First-principles calculations to investigate structural, electronic, optical and mechanical properties of Mg-doped CaMoO3 cubic perovskites for fuel cell applications

The structural, optical, electrical, and mechanical characteristics of pure and Mg-doped CaMoO3 perovskites materials were examined in a first-principle research based on density functional theory. The current study employs the PBE (Perdew Burke-Ernzerhof) exchange co-relational functional of GGA along with the USP (Ultra-soft Pseudo-potential) plan wave and CASTEP (Cambridge Serial Total Energy Package) code (Generalized Gradients Approximation). The impact of Mg on the structural, optical, electrical, and mechanical characteristics of CaMoO3 is examined using a generalized gradient approximation (GGA) and an ultra-soft pseudo-potential. After adding Mg to the Mo site, it is discovered that the band gap of CaMoO3 with Mg doping has significantly decreased. According to the DFT investigation, Mg is an ideal material to lower CaMoO3's band gap. The volume of crystal cells similarly fell from 61.99 to 57.94 A3 with the addition of Mg due to the difference in ionic radii between Mo and Mg.
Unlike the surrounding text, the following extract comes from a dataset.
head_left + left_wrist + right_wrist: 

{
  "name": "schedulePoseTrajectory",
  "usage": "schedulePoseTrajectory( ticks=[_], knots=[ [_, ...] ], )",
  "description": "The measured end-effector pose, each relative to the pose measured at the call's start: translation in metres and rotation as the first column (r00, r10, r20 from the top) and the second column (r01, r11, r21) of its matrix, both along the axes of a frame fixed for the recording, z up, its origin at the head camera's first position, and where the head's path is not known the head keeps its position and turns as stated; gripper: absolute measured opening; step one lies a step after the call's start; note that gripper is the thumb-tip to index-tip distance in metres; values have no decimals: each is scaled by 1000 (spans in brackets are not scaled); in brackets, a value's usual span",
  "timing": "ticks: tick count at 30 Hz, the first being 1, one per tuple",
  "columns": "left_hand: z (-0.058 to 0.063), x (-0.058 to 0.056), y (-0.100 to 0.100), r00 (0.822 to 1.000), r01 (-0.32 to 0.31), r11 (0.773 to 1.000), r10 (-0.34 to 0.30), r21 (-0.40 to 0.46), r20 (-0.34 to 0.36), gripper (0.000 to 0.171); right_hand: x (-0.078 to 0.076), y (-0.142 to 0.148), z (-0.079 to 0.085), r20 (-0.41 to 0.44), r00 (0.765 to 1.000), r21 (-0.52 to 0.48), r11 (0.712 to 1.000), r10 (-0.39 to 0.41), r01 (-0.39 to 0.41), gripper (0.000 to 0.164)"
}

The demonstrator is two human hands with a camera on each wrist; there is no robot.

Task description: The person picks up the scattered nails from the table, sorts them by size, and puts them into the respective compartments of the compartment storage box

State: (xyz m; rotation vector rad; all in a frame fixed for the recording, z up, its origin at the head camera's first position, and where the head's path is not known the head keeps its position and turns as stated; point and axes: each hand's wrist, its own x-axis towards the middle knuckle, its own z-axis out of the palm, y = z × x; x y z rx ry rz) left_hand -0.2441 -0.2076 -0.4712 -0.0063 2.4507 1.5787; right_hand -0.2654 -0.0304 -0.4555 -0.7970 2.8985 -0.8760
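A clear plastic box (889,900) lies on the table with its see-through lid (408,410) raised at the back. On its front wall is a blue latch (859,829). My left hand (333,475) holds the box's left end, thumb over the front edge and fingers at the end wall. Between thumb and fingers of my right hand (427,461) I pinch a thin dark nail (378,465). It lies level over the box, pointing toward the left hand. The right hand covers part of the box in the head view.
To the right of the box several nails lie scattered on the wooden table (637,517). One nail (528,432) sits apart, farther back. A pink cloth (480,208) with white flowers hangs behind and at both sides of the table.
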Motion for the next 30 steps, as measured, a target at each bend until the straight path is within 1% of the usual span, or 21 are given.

The incorporation of Mg in CaMoO3 results in a highly stable material, which is demonstrated by the as-calculated negative cohesive energy values, according to the as-obtained elastic constants (Cij). The elastic constants, ductility, elastic moduli, and elastic anisotropy of pure and Mg-doped CaMoO3 cubic perovskite materials have also been investigated. These findings demonstrate that Mg doping successfully raises CaMoO3's elastic moduli. The Mg-doped CaMoO3 material transforms from brittle to ductile due to the introduction of Mg at sites of Mo, as computed Pugh's ratio is dropped from 2.499 to 1.995 and Poisson's ratio from 0.323 to 0.285. For both pure and Mg-doped CaMoO3, band topologies, densities of states, and charge density re-locations are also expected.